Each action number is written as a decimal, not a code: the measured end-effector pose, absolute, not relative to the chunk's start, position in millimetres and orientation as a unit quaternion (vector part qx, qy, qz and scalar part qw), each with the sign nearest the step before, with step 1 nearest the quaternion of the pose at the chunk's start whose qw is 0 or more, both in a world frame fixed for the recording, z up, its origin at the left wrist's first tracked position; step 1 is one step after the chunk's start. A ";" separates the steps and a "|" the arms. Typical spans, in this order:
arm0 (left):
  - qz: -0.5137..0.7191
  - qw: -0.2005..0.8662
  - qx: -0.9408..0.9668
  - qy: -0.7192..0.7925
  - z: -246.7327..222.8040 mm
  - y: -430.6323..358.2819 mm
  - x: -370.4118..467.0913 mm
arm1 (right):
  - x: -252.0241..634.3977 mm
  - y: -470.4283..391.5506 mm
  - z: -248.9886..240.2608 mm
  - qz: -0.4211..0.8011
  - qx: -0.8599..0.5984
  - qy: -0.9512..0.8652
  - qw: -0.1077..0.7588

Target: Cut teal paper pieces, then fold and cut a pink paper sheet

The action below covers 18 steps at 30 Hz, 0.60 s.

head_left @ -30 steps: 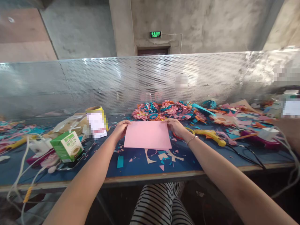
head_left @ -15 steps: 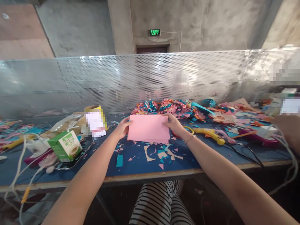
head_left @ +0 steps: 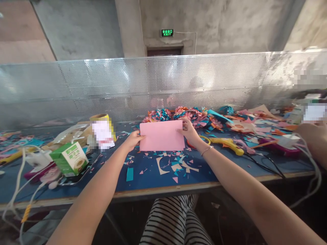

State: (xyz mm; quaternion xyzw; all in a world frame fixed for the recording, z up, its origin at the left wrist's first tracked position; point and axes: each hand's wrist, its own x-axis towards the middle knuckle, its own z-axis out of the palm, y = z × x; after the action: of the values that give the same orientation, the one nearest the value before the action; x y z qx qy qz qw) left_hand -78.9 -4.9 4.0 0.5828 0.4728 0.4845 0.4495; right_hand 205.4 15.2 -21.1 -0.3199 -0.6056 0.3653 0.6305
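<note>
Pink paper (head_left: 161,137) is pinched by the left hand (head_left: 134,140) at nine o'clock, right hand (head_left: 191,133) (bracelet (head_left: 206,150) on wrist) near three

pink sheet (head_left: 161,139): hides some fingertips (head_left: 143,136) | doorway (head_left: 163,52): bottom hidden | trousers (head_left: 166,223): cut off below

Straight ahead of me, on the far wall above the doorway (head_left: 164,51), I can read a lit sign (head_left: 167,33): four Chinese characters, 安全出口, in green on a dark panel, with EXIT in green capitals beneath them. To my left on the surface (head_left: 109,178), the green and white carton (head_left: 69,159) carries 椰子水 in green characters on its pale face; its smaller print is too fine for me to make out. The white label (head_left: 103,132) farther back on the left, with a reddish strip low down, is pixelated beyond my reading, as is the whitish patch (head_left: 314,112) at far right.
</note>
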 end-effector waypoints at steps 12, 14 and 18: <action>0.602 0.434 0.550 0.384 7.1 0.0 -82.8 | 200.2 3.4 -18.7 0.522 -0.373 -0.556 0.528; 0.570 0.464 0.550 0.396 8.8 -4.6 -79.9 | 201.3 3.6 -18.0 0.529 -0.358 -0.546 0.543; 0.483 0.526 0.558 0.421 11.3 -15.5 -72.8 | 203.1 3.4 -16.6 0.537 -0.331 -0.537 0.560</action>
State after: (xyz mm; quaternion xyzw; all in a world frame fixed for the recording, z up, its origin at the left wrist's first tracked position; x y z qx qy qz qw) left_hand -72.8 -15.5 11.3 0.5583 0.4212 0.4834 0.5265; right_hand 203.1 3.4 -16.6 -0.3312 -0.5367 0.5368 0.5605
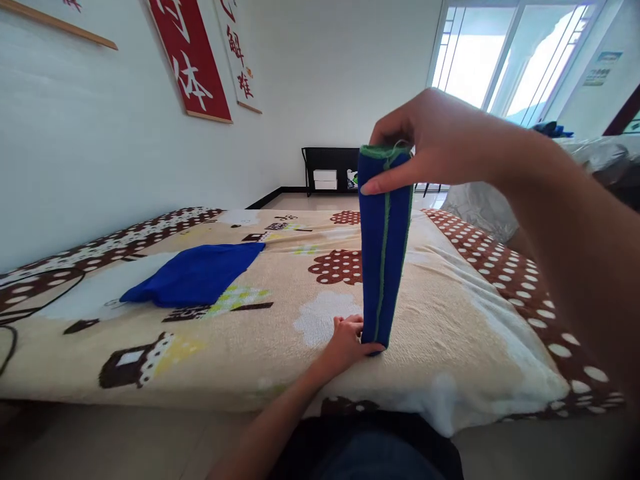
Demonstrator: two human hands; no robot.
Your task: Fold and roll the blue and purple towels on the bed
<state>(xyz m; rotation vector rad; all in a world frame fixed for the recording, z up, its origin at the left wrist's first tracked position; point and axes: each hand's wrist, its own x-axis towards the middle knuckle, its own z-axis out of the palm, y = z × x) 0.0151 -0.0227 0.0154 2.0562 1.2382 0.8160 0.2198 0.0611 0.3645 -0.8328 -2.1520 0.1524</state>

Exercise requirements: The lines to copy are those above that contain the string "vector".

Reply:
Each action number is written as a decimal, not a code: the measured end-effector pose, absolute, not relative to the chunk's start, position in millimetres and orientation as a unit quaternion (vector part qx, qy, qz and scalar part qw), each with the sign nearest the step before, with step 1 nearest the quaternion of the pose at the chunk's start whose qw is 0 or more, both in a world frame fixed for the recording, z up, its origin at the left wrist's first tracked position; step 1 is one step after the chunk's start. A ";" separates the steps and a "|" the arms. Typical spans, in this order:
<state>(xyz m; rotation vector rad; all in a world frame fixed for the recording, z up, its origin at the left wrist's first tracked position; point and axes: each hand's wrist, its own x-axis towards the middle knuckle, its own z-axis out of the palm, y = z × x) 0.0151 -0.0227 0.0154 2.0562 1.2382 0.8160 0.2198 0.0611 0.3645 -0.8328 -2.1520 0.1524</state>

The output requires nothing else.